The Prose Works of William Wordsworth eBook

This eBook from the Gutenberg Project consists of approximately 1,714 pages of information about The Prose Works of William Wordsworth.

Such apportioning of the strength of the two Parties has existed; such a degree of power the Opposition formerly possessed; and if they have lost that salutary power, if they are dwindled and divided, they must ascribe it to their own errors.  They are weak because they have been unwise:  they are brought low, because when they had solid and high ground to stand upon, they took a flight into the air.  To have hoped too ardently of human nature, as they did at the commencement of the French Revolution, was no dishonour to them as men; but politicians cannot be allowed to plead temptations of fancy, or impulses of feeling, in exculpation of mistakes in judgement.  Grant, however, to the enthusiasm of Philanthropy as much indulgence as it may call for, it is still extraordinary that, in the minds of English Statesmen and Legislators, the naked absurdity of the means did not raise a doubt as to the attainableness of the end.  Mr. Fox, captivated by the vanities of a system founded upon abstract rights, chaunted his expectations in the House of Parliament; and too many of his Friends partook of the illusion.  The most sagacious Politician of his age broke out in an opposite strain.  Time has verified his predictions; the books remain in which his principles of foreknowledge were laid down; but, as the Author became afterwards a Pensioner of State, thousands, in this country of free opinions, persist in asserting that his divination was guess-work, and that conscience had no part in urging him to speak.  That warning voice proved vain; the Party from whom he separated, proceeded—­confiding in splendid oratorical talents and ardent feelings rashly wedded to novel expectations, when common sense, uninquisitive experience, and a modest reliance on old habits of judgement, when either these, or a philosophic penetration, were the only qualities that could have served them.

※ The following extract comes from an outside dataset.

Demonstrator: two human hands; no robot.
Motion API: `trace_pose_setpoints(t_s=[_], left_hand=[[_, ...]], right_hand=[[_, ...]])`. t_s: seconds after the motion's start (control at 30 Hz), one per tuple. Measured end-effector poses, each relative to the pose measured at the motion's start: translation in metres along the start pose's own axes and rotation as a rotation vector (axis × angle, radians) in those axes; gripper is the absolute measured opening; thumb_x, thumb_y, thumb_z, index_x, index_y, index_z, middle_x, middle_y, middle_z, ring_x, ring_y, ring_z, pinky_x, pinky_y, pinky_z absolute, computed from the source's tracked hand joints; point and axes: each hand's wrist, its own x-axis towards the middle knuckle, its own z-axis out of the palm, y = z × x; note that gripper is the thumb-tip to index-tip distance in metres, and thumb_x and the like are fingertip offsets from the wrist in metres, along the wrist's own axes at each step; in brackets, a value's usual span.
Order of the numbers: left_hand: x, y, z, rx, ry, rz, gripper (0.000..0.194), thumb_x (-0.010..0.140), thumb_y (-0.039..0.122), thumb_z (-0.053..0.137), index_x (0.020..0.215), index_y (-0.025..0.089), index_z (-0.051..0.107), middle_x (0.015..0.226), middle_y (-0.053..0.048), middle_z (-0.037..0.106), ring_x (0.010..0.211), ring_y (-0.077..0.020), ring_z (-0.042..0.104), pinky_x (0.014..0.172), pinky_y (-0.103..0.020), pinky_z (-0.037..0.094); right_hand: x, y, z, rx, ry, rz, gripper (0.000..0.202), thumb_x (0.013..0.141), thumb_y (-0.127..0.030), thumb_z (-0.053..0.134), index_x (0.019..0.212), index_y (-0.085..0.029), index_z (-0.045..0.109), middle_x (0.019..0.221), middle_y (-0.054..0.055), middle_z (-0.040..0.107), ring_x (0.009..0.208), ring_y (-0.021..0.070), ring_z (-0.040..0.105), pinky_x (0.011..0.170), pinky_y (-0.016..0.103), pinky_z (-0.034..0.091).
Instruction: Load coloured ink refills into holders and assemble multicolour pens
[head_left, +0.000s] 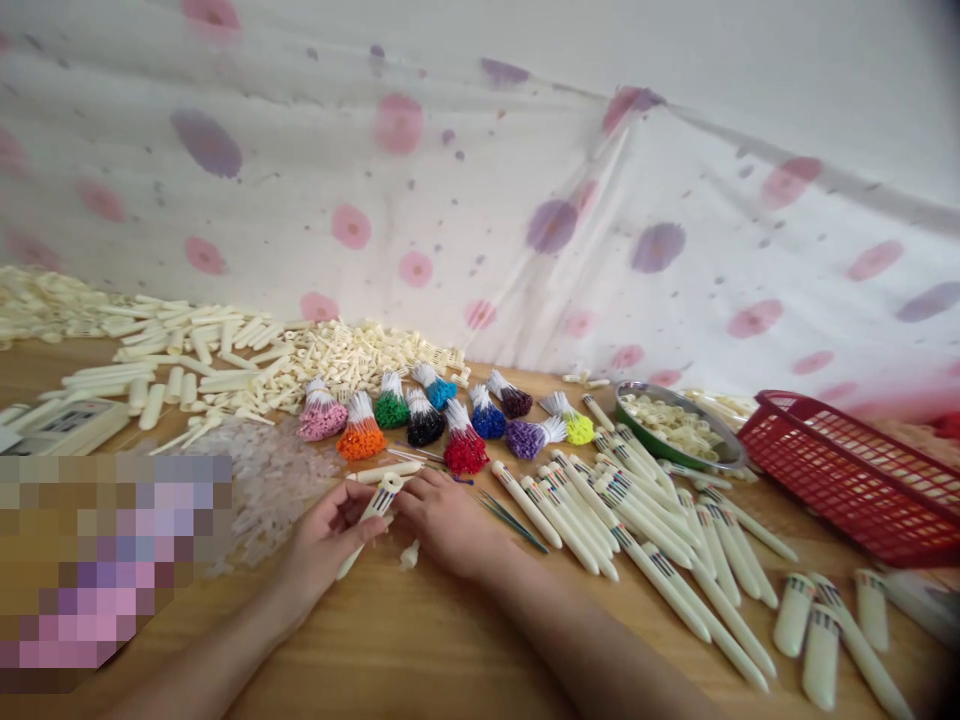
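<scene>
My left hand (330, 530) is closed round a cream pen barrel (373, 510) that tilts up to the right, its slotted, ringed end uppermost. Just right of that end, my right hand (442, 515) reaches over the table with its fingers bent down; its fingertips are hidden, so what they hold is unclear. A small pale cap-like part (409, 556) lies below the hands. Behind them is another cream tube (386, 471). Bundles of coloured refills, among them an orange bundle (361, 428) and a red bundle (465, 440), stand beyond. Tweezers (514, 522) lie right of my right hand.
Many finished-looking cream pens (645, 510) spread over the right side of the wooden table (360, 660). Behind them are a green-rimmed bowl (675, 425) of small parts and a red basket (855, 480). Cream parts (352, 355) and clear pieces (262, 480) are heaped at left.
</scene>
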Motion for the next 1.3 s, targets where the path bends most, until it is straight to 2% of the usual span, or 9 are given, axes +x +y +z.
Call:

How many private Individuals, at that period, were kept in a rational course by circumstances, supplying restraints which their own understandings would not have furnished!  Through what fatality it happens, that Bodies of Men are so slow to profit, in a similar way, by circumstances affecting their prosperity, the Opposition seem never to have enquired.  They could not avoid observing, that the Holders of Property throughout the country, being mostly panic-stricken by the proceedings in France, turned instinctively against the admirers of the new system;—­and, as security for property is the very basis of civil society, how was it possible but that reflecting men, who perceived this truth, should mistrust those Representatives of the People, who could not have acted less prudently, had they been utterly unconscious of it!  But they had committed themselves and did not retract; either from unabating devotion to their cause, or from false honour, and that self-injuring consistency, the favourite sister of obstinacy, which the mixed conscience of mankind is but too apt to produce.  Meanwhile the tactics of Parliament must continue in exercise on some system or other; their adversaries were to be annoyed at any rate; and so intent were they upon this, that, in proportion as the entrenchments of Ministry strengthened, the assaults of Opposition became more careless and desperate.